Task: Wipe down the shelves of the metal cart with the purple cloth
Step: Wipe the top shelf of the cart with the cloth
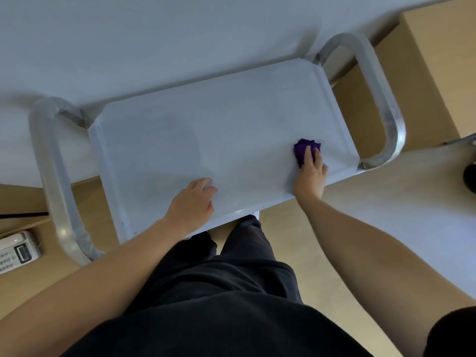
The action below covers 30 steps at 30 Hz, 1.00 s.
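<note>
White desk phone (18, 251), brown box (438, 73), perhaps cardboard

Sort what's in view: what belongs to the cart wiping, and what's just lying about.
In the job: metal cart; purple cloth; right hand, pressing the cloth; left hand, resting on the cart.
Lying about: telephone at left; brown box beyond the cart; dark object at the right edge.

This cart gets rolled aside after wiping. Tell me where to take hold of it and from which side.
Probably the rounded tube handle at the right end, approached from that end, palm over its outer bar. It loops clear of the top shelf, leaving room for a full grip; the shelf rim looks thin and flat.
</note>
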Each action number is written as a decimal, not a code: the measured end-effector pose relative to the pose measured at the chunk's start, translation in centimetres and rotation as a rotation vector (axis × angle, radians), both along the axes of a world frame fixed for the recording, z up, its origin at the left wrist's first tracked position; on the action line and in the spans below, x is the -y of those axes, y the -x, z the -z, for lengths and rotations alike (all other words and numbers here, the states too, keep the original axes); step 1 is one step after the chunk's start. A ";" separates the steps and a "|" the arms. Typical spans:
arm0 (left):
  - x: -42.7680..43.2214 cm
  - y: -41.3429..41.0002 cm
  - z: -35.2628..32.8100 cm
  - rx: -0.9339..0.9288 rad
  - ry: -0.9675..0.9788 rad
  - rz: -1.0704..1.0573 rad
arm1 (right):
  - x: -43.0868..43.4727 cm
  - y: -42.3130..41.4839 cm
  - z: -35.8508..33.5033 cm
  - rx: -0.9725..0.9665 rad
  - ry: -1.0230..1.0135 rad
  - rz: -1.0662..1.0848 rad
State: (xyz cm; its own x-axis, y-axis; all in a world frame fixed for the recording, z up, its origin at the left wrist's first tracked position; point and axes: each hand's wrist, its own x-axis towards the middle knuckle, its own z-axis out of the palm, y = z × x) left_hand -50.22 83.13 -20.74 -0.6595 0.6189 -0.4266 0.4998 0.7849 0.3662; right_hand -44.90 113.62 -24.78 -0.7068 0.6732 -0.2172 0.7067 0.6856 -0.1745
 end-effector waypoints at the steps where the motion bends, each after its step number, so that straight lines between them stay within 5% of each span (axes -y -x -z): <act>1: -0.8 0.1 0.0 -0.004 -0.005 0.021 | 1.0 0.3 0.0 0.000 -0.006 0.014; 6: -5.3 0.4 -0.1 0.000 -0.020 0.062 | 8.1 -0.4 0.0 -0.097 0.091 -0.368; 9: -7.5 0.7 -0.1 -0.013 -0.013 0.084 | 5.1 -0.9 0.3 -0.138 0.145 -0.577; 12: -9.4 1.0 -0.1 -0.007 -0.012 0.066 | -2.0 -0.9 0.5 -0.135 0.102 -0.451; 16: -11.6 1.0 -0.2 -0.008 0.005 0.040 | -10.8 -1.7 0.5 -0.107 0.068 -0.024; 20: -13.0 1.1 -0.3 -0.007 0.021 -0.008 | -7.8 0.7 0.6 -0.107 0.021 0.160; 26: -14.2 1.7 0.0 -0.031 0.048 -0.080 | -1.2 3.8 0.9 -0.149 0.124 -0.717; 30: -14.4 2.5 0.4 -0.033 0.100 -0.119 | -8.0 7.4 0.7 -0.081 0.129 -0.823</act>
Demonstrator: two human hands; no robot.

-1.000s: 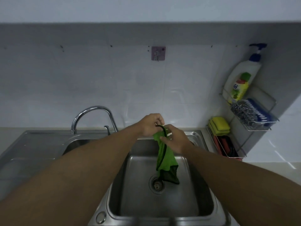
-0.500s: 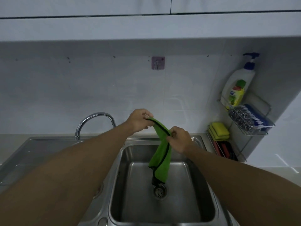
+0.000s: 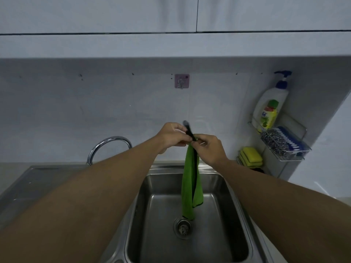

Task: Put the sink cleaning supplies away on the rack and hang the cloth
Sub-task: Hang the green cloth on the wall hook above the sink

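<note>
- Head view shows the supplies already on the rack [image 3: 284, 158]; hanging the cloth [image 3: 190, 186] looks like the step in hand; next, its black loop [image 3: 188, 128] must reach the hook [image 3: 182, 81] on the wall above.
- Left hand [image 3: 172, 136] and right hand [image 3: 208, 149] both pinch shut on the cloth's top, close together; the cloth dangles over the sink [image 3: 237, 215].

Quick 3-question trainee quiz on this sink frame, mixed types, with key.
1. True or false: the cloth already hangs on the hook.
2. What holds the cloth? A) left hand only B) right hand only C) both hands
3. Fill in: the soap bottle stands on the rack's ____ shelf.

Key: 1 false, it hangs from the hands over the sink; 2 C; 3 top.
</note>
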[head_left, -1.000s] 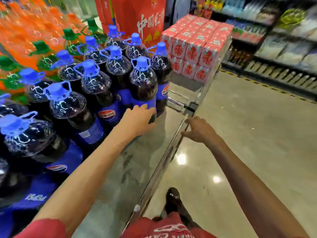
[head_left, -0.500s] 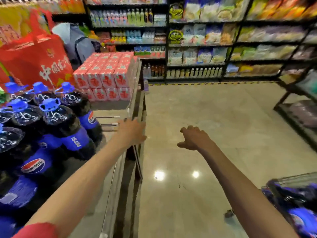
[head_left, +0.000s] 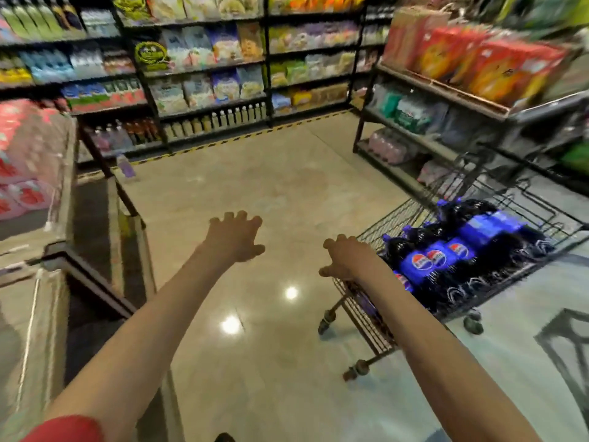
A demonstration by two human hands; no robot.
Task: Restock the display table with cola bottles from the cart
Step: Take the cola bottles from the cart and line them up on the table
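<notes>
At the bottom left there is one red short sleeve (head_left: pixel 63 429), and two bare forearms reach forward from it.

The left hand (head_left: pixel 236 237) is released, its fingers are spread and it grasps nothing above the shiny beige floor (head_left: pixel 255 186). The right hand (head_left: pixel 345 258) has loosely bent fingers and also grasps nothing. It is just over the near corner of the one black wire cart (head_left: pixel 366 320); whether it touches the rim, I cannot tell.

The dark cola bottles with blue labels (head_left: pixel 427 260) lie on their sides in the cart, close together. I count four round logos, but the blur hides the exact number of bottles. Three small cart wheels (head_left: pixel 326 323) are visible.

At the left edge is the grey metal-edged display table (head_left: pixel 28 330), and further back on it is a stack of red and pink packs (head_left: pixel 19 161).

Half a second ago, upright cola bottles on the table filled the left side and the left hand was at the table corner. Now those bottles are out of view, the hand is away from the table, and the cart, then only a corner, is wholly visible.

Between the table edge and the cart the floor is free, with two bright light spots (head_left: pixel 291 293). It stays open up to the yellow-black striped line (head_left: pixel 255 132). Behind the line stands the long back shelving (head_left: pixel 204 68), and one more dark shelf rack (head_left: pixel 446 100) closes the right side.
</notes>
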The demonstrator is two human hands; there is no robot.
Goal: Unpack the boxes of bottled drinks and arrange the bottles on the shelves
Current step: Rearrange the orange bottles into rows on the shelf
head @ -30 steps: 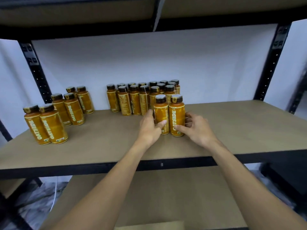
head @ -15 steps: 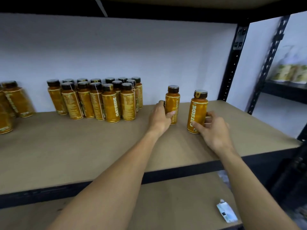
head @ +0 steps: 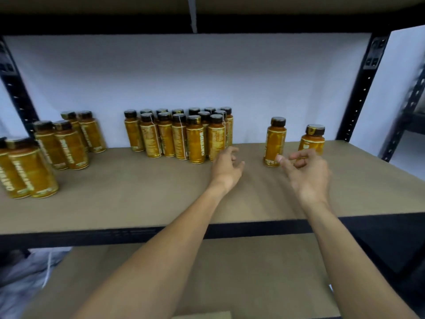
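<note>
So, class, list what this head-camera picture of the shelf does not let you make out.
Head view:
Middle cluster of bottles: back row masked by the front row, so no sure count.
Leftmost bottle: cut off by the left edge.
Far-right bottle: base hidden behind the right hand.
Small print on the labels: blurred, too small to read.

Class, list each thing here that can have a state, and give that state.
Left hand: relaxed, holds nothing.
Right hand: loosely curled, holds nothing.
Rightmost bottle: upright, capped.
Bottle beside it: upright, capped, apart.
Middle cluster: upright, capped, packed together.
Left bottles: standing, capped, in pairs.
</note>
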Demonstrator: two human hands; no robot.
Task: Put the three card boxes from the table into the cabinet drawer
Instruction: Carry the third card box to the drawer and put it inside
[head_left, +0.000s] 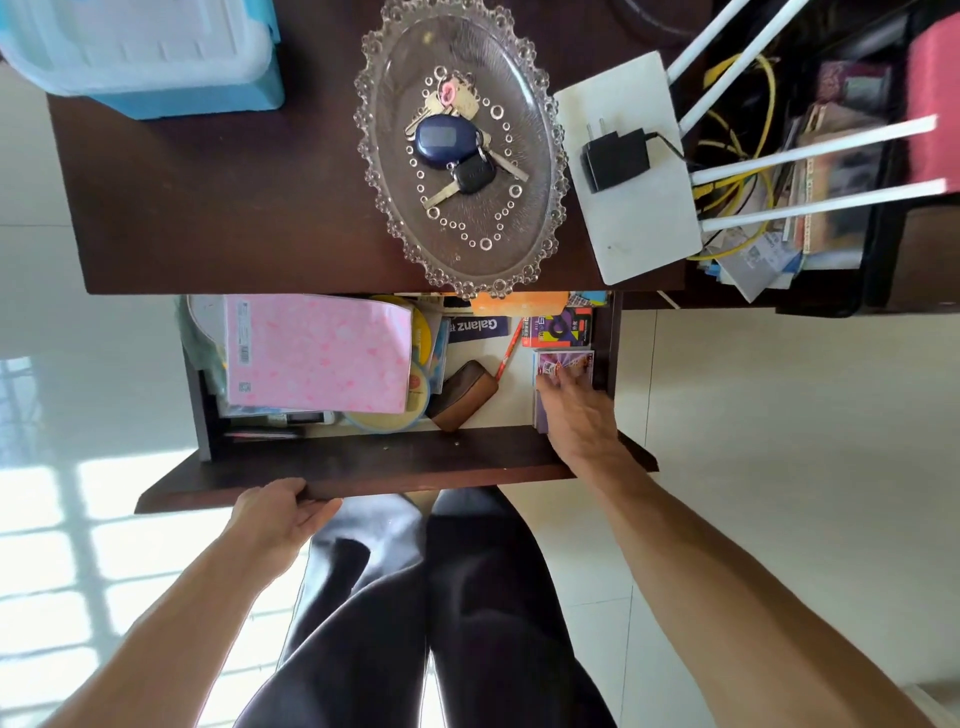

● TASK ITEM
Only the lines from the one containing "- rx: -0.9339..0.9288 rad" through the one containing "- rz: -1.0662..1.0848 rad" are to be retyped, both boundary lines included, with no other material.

● EXERCISE SOLUTION
  - rx: -0.9339..0.9288 rad
  - ry: -0.9675..0.9788 rad
  - rz: -1.0704..1.0573 rad
arm1 (right):
  - x: -43.0868..43.4727 cm
  - y: -42.3130..41.4839 cm
  - z: -35.8508..33.5033 cm
  - rx: -0.9725..0.9665 rad
  - ry: -1.0230..1.0135 rad
  - rz: -1.0662..1.0848 rad

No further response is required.